• [PROBLEM DETAILS] Copy out precisely the lines from the start of the data through the line with "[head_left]", and keep pictures out of it.
-- GIVEN MATERIAL follows --
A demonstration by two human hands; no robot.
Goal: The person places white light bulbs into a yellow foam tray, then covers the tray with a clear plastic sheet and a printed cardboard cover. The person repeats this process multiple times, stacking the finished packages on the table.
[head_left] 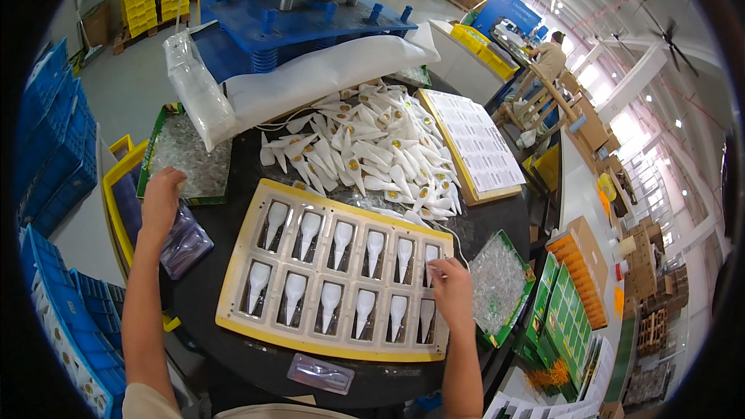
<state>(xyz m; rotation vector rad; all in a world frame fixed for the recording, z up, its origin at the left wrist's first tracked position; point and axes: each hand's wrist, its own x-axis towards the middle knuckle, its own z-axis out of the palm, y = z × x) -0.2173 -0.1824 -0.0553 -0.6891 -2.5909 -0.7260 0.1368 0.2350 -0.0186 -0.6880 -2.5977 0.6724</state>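
tray point(233, 279): on the worktop point(233, 357), we count all twelve pockets filled with white pieces
right hand point(452, 289): fingers pinched at the last top-row piece point(431, 254)
left hand point(161, 200): curled over the clear-parts box point(186, 157); grip unclear
left: loose pile point(372, 147) behind

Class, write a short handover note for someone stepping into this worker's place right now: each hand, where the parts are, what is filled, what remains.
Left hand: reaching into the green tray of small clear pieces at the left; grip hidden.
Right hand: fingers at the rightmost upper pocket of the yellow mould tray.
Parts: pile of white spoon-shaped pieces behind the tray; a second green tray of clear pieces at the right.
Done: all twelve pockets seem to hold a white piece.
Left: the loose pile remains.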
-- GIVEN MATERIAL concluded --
• [EXERCISE ANSWER]
A demonstration by two human hands; no robot.
Goal: The person places white light bulbs into a yellow foam tray, then covers the tray with a clear plastic sheet and a printed cardboard cover. The person repeats this process multiple times, stacking the finished packages on the table.
[head_left] 

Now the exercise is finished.